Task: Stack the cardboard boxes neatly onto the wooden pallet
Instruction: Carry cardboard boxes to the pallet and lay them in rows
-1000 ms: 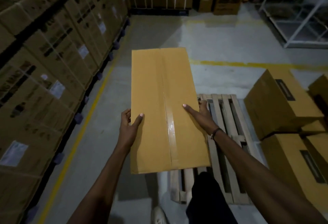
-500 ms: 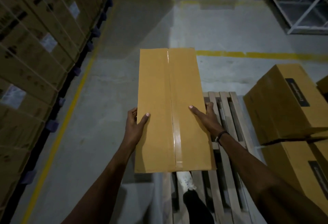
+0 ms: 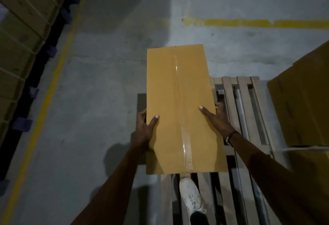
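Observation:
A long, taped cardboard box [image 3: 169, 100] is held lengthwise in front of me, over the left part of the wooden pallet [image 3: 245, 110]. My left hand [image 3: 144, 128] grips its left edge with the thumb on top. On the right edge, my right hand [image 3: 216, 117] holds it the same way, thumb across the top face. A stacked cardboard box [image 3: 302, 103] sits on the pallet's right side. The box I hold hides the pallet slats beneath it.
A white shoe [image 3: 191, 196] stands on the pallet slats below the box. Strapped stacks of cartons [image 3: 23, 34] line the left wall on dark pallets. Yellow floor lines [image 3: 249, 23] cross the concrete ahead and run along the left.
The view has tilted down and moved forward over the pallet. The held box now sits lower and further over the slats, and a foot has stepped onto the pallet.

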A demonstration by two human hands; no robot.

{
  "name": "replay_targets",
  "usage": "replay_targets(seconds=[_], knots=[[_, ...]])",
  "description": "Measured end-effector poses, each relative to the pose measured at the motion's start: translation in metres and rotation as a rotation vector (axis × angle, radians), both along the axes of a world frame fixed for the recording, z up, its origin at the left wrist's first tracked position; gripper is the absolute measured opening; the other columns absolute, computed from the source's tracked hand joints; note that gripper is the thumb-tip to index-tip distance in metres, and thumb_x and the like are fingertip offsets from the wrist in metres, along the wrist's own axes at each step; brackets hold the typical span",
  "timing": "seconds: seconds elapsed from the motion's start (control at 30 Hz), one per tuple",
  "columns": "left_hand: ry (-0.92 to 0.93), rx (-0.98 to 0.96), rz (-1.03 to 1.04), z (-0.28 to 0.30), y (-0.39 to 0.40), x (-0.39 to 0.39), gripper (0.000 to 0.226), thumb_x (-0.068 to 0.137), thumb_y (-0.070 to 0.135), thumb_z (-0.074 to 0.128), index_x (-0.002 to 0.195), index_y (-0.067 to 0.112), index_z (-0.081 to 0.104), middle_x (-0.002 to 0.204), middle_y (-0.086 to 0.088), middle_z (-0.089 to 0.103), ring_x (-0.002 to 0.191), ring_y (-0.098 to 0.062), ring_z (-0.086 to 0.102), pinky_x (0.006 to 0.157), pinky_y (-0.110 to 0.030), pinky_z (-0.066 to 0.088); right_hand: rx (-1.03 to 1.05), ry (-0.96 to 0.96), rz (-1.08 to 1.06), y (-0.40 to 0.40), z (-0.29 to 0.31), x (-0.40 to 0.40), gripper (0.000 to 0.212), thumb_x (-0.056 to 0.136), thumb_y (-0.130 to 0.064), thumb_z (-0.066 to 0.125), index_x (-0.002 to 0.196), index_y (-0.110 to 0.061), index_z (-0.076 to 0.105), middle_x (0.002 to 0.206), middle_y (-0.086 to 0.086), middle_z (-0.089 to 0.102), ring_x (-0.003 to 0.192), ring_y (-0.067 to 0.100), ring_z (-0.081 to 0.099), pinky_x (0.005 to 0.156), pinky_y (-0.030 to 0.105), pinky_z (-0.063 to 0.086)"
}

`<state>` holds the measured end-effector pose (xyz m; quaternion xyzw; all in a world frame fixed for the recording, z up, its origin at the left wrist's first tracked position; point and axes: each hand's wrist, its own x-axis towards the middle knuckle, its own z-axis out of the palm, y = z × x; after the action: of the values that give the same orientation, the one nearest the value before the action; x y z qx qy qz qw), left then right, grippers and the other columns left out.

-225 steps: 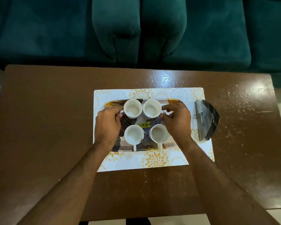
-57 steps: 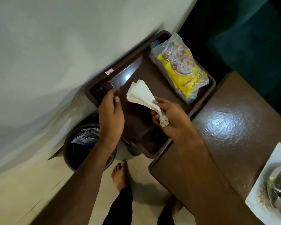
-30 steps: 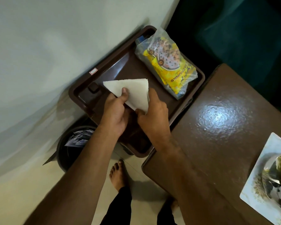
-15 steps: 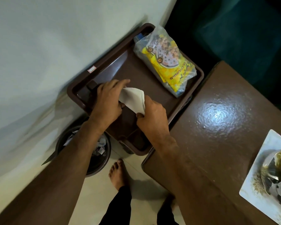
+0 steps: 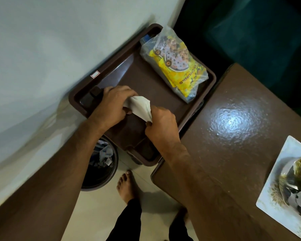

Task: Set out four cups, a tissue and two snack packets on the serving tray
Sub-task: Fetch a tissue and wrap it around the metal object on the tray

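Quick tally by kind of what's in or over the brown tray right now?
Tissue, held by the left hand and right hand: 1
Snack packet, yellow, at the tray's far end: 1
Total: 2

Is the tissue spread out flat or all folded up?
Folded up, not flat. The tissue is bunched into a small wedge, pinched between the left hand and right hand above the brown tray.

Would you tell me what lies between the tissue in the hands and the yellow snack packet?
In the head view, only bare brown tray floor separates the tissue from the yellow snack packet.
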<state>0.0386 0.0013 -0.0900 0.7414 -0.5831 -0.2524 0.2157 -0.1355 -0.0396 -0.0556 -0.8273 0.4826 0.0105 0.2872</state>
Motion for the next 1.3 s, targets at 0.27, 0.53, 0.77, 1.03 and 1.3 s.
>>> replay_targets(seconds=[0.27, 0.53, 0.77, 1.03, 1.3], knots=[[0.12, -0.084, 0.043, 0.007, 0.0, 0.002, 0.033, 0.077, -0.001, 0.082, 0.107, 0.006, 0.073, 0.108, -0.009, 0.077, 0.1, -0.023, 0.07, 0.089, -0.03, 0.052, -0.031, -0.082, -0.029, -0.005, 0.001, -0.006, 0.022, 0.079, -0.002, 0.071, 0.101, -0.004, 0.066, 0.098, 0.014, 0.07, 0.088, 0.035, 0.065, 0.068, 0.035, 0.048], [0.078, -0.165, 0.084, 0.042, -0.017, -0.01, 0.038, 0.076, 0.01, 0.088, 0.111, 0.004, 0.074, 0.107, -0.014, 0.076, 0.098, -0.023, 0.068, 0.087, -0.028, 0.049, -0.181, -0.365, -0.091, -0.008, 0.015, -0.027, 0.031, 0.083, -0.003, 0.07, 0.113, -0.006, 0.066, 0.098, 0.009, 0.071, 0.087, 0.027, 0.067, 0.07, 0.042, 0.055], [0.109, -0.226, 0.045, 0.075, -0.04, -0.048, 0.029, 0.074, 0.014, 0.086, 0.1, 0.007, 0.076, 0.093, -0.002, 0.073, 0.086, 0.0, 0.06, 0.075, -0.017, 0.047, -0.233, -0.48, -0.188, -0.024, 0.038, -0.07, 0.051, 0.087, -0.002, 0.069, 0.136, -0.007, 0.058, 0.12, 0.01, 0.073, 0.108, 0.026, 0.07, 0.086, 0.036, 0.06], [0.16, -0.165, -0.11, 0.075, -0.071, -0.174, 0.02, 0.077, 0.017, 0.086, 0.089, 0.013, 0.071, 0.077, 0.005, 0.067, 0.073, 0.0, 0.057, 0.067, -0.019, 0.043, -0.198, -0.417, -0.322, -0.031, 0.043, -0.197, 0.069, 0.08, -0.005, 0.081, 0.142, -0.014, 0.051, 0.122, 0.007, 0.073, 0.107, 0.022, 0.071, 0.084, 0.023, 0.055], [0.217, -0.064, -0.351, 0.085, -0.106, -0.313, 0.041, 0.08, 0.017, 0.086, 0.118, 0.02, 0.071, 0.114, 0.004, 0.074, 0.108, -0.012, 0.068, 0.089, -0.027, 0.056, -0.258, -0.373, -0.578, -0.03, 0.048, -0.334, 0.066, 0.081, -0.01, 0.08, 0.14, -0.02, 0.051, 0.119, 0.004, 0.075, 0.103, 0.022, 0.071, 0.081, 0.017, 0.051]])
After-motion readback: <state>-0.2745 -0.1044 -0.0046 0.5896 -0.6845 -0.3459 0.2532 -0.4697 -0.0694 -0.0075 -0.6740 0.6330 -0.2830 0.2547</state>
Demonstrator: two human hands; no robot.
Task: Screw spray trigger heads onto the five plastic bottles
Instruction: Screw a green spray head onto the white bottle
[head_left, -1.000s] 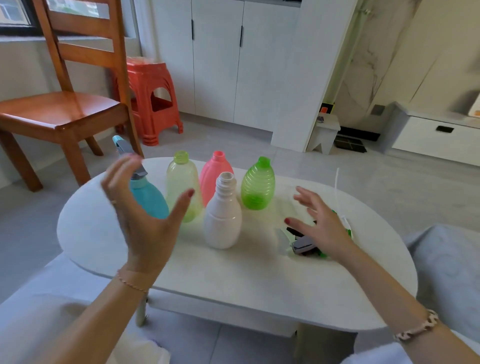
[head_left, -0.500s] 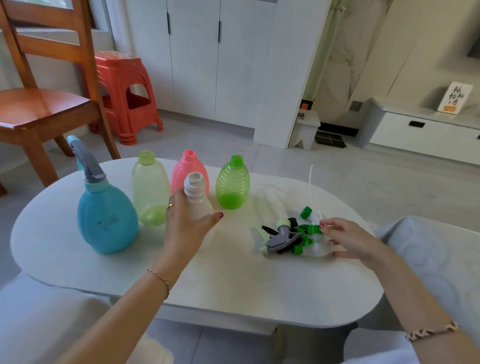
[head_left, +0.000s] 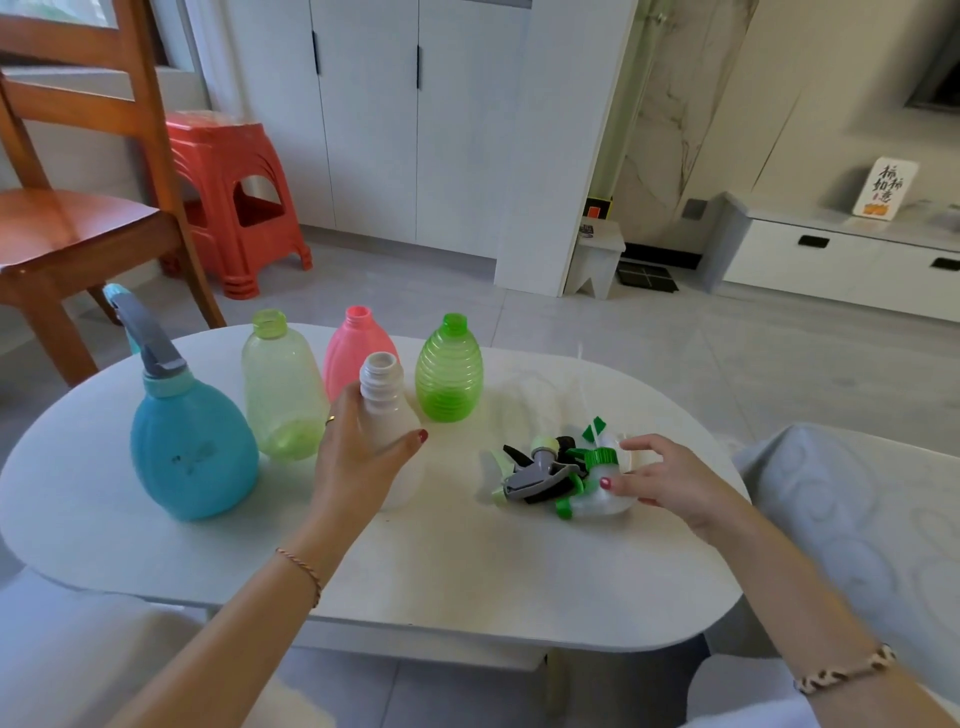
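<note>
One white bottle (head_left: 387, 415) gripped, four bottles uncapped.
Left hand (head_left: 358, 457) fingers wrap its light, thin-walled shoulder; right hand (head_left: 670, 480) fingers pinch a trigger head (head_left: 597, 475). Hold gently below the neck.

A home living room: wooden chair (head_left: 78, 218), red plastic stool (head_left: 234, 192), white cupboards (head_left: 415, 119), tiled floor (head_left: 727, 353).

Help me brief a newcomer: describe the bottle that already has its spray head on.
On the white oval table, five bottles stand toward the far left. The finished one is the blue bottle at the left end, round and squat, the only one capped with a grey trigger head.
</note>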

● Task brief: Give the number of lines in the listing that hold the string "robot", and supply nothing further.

● Finished exercise: 2